= Activity =
Among the lines below, restate word for word only those from the line with "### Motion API" through the line with "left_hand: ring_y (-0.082", with both end lines kept.
%%
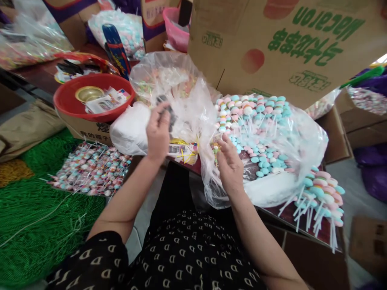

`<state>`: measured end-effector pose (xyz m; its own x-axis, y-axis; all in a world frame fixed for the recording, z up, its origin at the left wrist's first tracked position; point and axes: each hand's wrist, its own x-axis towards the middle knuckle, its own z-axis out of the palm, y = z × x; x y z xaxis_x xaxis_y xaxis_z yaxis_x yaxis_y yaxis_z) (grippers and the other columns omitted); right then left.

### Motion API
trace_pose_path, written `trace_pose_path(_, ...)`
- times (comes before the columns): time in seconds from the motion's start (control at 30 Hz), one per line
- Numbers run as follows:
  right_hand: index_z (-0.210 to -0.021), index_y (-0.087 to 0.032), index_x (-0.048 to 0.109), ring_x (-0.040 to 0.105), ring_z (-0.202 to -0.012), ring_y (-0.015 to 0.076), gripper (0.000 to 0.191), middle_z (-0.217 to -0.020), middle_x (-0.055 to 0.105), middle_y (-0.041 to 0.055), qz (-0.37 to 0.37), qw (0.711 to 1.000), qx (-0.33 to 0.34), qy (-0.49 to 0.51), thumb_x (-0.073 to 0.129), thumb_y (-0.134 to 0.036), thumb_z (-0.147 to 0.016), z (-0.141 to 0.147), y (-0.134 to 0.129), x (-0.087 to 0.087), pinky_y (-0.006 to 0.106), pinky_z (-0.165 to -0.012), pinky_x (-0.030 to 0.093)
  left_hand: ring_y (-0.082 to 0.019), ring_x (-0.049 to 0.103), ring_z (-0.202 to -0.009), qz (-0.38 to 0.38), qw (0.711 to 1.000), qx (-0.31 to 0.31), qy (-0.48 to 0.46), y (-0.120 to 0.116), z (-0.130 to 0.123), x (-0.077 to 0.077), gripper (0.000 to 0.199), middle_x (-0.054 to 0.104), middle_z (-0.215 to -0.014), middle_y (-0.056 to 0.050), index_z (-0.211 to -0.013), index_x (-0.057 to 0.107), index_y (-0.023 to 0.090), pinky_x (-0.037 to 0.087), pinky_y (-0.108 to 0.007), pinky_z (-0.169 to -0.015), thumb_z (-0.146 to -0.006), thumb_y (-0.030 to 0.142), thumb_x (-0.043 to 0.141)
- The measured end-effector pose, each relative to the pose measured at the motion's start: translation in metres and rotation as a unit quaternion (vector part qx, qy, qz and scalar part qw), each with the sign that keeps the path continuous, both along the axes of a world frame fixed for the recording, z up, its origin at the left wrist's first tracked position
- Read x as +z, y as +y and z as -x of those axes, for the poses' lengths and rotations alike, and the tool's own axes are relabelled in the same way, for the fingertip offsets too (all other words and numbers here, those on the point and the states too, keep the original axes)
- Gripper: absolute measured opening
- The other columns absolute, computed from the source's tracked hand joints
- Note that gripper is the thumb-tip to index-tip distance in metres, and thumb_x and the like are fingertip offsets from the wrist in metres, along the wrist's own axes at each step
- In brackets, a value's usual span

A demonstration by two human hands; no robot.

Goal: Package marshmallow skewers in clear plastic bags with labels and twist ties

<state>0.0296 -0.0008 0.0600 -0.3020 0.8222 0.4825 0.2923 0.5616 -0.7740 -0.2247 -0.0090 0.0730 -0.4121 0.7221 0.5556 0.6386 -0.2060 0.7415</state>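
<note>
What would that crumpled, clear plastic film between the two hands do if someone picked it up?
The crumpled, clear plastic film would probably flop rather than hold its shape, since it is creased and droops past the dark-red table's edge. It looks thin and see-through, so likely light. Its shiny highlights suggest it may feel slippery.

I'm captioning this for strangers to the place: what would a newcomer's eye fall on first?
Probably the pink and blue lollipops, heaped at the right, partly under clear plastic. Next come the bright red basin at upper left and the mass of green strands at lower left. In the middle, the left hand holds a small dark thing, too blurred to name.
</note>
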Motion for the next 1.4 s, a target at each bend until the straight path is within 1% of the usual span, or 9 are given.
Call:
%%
= Response to the exercise =
### Motion API
trace_pose_path, written `trace_pose_path(_, ...)`
- times (comes before the columns): time in seconds from the motion's start (control at 30 Hz), one per line
- Numbers run as follows:
  right_hand: index_z (-0.210 to -0.021), index_y (-0.087 to 0.032), index_x (-0.048 to 0.109), ring_x (-0.040 to 0.105), ring_z (-0.202 to -0.012), ring_y (-0.015 to 0.076), gripper (0.000 to 0.191), middle_z (-0.217 to -0.020), middle_x (-0.055 to 0.105), middle_y (-0.041 to 0.055), qz (-0.37 to 0.37), qw (0.711 to 1.000), qx (-0.33 to 0.34), qy (-0.49 to 0.51), thumb_x (-0.073 to 0.129), thumb_y (-0.134 to 0.036), thumb_z (-0.147 to 0.016), z (-0.141 to 0.147), y (-0.134 to 0.129), x (-0.087 to 0.087), pinky_y (-0.006 to 0.106), pinky_z (-0.165 to -0.012), pinky_x (-0.030 to 0.093)
  left_hand: ring_y (-0.082 to 0.019), ring_x (-0.049 to 0.103), ring_z (-0.202 to -0.009), qz (-0.38 to 0.38), qw (0.711 to 1.000), qx (-0.31 to 0.31), qy (-0.48 to 0.46), y (-0.120 to 0.116), z (-0.130 to 0.123), x (-0.077 to 0.077), gripper (0.000 to 0.199), middle_x (-0.054 to 0.104), middle_z (-0.215 to -0.014), middle_y (-0.056 to 0.050), index_z (-0.211 to -0.013), index_x (-0.057 to 0.107), index_y (-0.023 to 0.090), pinky_x (-0.037 to 0.087), pinky_y (-0.108 to 0.007), pinky_z (-0.169 to -0.015), thumb_z (-0.146 to -0.006), thumb_y (-0.030 to 0.142), thumb_x (-0.043 to 0.141)

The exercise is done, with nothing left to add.